Keywords:
Musculoskeletal system, Oncology, CT, MR, Biopsy, Cancer, Neoplasia
Authors:
A. Nobre, T. Lloyd, M. Lowe, E. Knox; Brisbane, QLD/AU
DOI:
10.26044/ranzcr2021/R-0329
Purpose
Soft tissue sarcomas (STS) are rare but commonly fatal cancers. The incidence of soft tissue sarcomas within Australia has increased between 1982 and 2009 from 4.7/100,000 to 5.87/100,000 respectively. [1] The number of suspected sarcoma lesions that require referral is likely to be much higher. This number coupled with population growth within Australia has led to an ever-increasing number of STS referrals to tertiary sarcoma centres (TSC) for diagnosis and management. The infrastructure and triage model within TSC have remained fairly constant since inception, hence there is a growing need for more efficient methods to ensure appropriate referral and management of sarcoma patients while not compromising their care or overburdening limited specialist resources.
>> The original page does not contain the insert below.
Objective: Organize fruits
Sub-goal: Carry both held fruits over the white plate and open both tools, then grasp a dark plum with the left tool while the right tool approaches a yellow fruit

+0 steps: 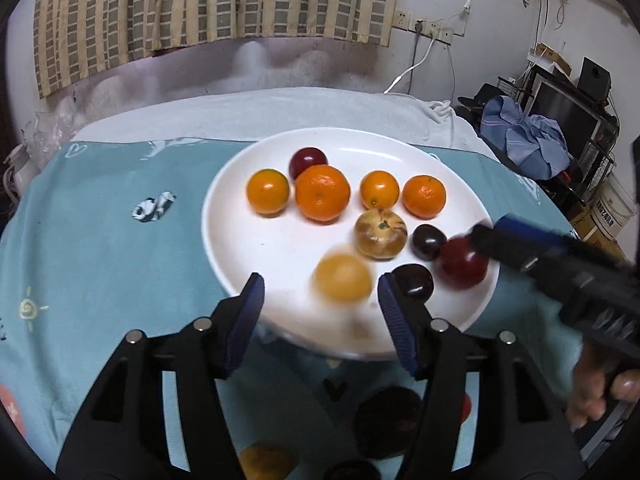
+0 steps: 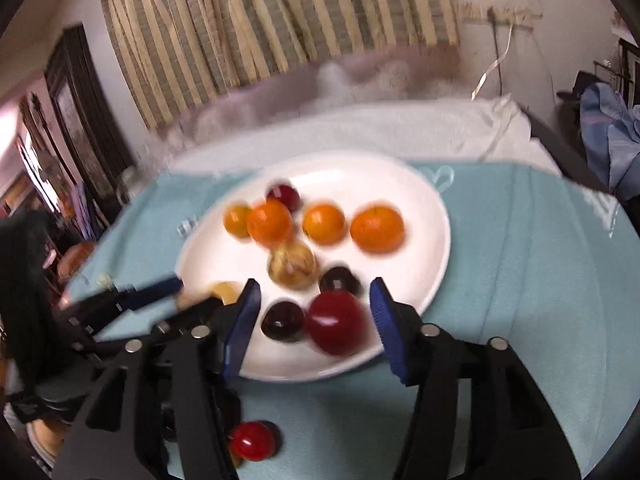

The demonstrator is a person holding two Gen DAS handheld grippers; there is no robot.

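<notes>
Premises: a lived-in domestic room. A checked curtain hangs on the far wall above worn, stained plaster. Wall sockets carry trailing white cables. The table wears a teal cloth printed with small cartoon figures. In one corner, a dark monitor sits on a wire rack beside crumpled blue clothing.

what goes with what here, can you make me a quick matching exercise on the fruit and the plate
Things:
1. white plate
2. blurred yellow fruit
3. big red fruit
4. speckled yellow-brown fruit

Places:
a. between the right gripper's open fingers
b. on the teal cloth
c. middle of the plate
d. between the left gripper's open fingers

Pairs: 1-b, 2-d, 3-a, 4-c
</notes>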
In light of the increasing pressure on the existing system, the diagnostic sarcoma multidisciplinary team (DSMDT) concept utilising subspecialty musculoskeletal radiology and orthopaedic oncology expertise was developed. DSMDT has been successfully implemented within selected specialist centres in the UK. [2, 3] We instituted a similar system to our sarcoma service at a tertiary Australian hospital. This study reports early data comparing various metrics prior to and following the implementation of the DSMDT.